[Work to complete]
Below is a listing. Gather each line of it that contains "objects".

[Supplied records]
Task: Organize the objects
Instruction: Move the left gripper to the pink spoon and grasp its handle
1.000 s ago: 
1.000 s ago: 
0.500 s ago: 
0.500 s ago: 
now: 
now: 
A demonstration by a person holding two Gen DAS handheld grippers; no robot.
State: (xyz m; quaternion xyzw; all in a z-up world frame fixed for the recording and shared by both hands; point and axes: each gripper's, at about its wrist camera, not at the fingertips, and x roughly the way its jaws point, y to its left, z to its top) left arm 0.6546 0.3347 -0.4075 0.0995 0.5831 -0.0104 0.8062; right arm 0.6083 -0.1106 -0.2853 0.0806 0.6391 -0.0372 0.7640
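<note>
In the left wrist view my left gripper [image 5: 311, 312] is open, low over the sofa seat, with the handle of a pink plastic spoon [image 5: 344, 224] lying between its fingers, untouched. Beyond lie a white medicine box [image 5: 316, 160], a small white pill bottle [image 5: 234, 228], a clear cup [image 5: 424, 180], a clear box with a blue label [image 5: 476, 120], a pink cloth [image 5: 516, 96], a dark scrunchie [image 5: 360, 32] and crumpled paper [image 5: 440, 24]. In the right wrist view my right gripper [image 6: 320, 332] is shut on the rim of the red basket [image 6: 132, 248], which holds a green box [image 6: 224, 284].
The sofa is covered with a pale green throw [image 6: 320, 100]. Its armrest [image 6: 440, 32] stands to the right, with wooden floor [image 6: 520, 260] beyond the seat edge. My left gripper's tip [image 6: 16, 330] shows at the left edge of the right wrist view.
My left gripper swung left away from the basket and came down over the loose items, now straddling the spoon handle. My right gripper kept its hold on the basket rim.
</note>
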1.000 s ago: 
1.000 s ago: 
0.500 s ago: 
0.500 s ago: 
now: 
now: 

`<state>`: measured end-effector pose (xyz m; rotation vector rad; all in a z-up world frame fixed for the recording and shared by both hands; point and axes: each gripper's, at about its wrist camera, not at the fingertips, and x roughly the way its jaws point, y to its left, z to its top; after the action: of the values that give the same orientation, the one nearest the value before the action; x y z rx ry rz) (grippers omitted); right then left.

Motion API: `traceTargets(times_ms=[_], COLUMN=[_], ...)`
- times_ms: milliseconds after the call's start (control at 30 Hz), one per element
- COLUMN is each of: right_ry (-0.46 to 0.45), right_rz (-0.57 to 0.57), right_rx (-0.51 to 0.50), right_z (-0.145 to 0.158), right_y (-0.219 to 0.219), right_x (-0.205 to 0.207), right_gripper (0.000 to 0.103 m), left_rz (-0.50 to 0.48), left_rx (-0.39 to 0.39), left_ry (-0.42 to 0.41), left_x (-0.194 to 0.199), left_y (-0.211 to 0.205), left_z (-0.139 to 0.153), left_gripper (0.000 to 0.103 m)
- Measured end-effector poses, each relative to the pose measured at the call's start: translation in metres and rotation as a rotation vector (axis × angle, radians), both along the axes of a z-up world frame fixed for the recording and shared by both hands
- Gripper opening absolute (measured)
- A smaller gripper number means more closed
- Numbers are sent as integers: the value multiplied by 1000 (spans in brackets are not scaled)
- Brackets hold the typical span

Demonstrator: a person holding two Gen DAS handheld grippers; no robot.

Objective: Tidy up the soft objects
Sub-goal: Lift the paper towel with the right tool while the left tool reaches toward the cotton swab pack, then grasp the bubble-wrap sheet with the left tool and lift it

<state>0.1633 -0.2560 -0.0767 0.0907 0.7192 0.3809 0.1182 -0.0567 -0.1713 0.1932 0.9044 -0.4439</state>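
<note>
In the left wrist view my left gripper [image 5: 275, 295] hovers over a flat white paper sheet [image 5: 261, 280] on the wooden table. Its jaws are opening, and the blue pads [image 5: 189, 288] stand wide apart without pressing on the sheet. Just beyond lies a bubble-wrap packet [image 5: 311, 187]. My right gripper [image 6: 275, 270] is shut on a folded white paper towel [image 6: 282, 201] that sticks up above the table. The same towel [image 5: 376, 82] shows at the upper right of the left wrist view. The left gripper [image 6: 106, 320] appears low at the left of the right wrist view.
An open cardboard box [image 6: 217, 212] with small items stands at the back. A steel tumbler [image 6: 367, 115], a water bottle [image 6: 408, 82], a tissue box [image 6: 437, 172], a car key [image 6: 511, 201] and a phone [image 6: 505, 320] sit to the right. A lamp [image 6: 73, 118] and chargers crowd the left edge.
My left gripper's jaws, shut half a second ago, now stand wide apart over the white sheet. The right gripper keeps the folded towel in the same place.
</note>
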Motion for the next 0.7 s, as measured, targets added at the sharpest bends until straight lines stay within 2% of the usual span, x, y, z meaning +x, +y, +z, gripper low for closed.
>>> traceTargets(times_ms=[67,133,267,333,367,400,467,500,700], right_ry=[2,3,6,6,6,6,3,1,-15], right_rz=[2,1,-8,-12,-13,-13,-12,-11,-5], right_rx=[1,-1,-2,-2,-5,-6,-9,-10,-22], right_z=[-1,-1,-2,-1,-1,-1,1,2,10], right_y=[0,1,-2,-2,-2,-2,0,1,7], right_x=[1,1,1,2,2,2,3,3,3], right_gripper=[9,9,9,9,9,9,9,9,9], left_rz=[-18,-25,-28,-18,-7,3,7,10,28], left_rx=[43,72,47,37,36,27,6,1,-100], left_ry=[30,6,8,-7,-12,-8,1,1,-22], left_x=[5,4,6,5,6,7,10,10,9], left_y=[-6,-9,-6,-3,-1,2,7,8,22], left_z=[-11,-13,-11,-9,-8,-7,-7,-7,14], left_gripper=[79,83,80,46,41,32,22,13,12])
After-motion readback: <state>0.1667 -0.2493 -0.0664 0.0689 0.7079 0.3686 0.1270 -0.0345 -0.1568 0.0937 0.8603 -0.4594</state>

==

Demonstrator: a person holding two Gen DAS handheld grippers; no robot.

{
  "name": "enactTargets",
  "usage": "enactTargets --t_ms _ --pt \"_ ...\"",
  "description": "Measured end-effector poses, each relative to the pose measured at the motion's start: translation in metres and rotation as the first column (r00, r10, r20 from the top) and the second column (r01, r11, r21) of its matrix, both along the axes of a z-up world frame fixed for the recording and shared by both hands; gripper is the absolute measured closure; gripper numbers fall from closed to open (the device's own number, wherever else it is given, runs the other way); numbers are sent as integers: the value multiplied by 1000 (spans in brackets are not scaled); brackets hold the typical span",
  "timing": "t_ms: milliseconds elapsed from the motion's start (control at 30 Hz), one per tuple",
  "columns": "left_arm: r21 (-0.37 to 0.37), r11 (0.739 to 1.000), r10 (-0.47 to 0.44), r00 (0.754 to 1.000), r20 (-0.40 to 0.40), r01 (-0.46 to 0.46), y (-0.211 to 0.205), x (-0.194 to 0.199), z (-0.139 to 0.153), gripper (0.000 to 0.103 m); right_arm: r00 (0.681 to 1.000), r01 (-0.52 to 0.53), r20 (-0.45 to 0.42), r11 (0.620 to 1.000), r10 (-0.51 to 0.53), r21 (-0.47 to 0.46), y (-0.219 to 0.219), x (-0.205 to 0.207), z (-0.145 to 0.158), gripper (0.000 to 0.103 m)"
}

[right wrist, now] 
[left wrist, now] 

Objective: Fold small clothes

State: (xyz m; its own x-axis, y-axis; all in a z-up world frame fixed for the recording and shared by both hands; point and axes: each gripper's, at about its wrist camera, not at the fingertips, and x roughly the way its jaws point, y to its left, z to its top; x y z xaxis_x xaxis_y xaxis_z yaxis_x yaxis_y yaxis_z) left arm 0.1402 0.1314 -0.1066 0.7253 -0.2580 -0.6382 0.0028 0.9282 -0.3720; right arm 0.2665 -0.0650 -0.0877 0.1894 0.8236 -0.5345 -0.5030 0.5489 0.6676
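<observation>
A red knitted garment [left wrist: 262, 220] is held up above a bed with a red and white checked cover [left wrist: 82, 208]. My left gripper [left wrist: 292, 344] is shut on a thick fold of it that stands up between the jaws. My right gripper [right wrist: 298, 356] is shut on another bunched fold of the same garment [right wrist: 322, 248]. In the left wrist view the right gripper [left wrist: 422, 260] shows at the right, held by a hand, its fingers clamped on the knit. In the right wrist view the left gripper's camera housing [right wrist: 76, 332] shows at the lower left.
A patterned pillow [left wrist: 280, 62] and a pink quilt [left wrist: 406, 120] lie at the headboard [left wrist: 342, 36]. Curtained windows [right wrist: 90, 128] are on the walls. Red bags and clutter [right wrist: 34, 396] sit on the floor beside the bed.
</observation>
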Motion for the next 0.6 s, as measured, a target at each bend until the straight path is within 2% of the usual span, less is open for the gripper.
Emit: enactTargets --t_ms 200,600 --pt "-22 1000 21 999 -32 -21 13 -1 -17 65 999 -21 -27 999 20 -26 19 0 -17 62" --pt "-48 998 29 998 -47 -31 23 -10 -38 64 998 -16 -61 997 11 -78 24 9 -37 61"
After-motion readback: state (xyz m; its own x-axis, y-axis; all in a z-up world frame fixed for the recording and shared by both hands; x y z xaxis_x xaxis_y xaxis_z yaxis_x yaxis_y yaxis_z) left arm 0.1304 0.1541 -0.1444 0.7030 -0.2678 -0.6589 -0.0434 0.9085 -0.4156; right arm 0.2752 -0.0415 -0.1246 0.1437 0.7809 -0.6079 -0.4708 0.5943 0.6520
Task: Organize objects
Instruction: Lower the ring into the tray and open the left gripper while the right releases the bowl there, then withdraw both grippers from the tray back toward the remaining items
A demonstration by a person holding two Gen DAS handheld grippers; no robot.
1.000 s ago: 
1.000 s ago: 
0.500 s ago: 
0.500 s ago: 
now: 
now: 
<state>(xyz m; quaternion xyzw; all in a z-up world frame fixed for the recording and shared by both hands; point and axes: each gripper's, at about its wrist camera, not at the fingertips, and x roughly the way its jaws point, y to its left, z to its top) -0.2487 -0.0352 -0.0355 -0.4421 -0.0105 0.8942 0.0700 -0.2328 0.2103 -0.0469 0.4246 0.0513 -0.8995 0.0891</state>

[Task result]
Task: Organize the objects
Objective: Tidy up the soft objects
Task: Organize objects

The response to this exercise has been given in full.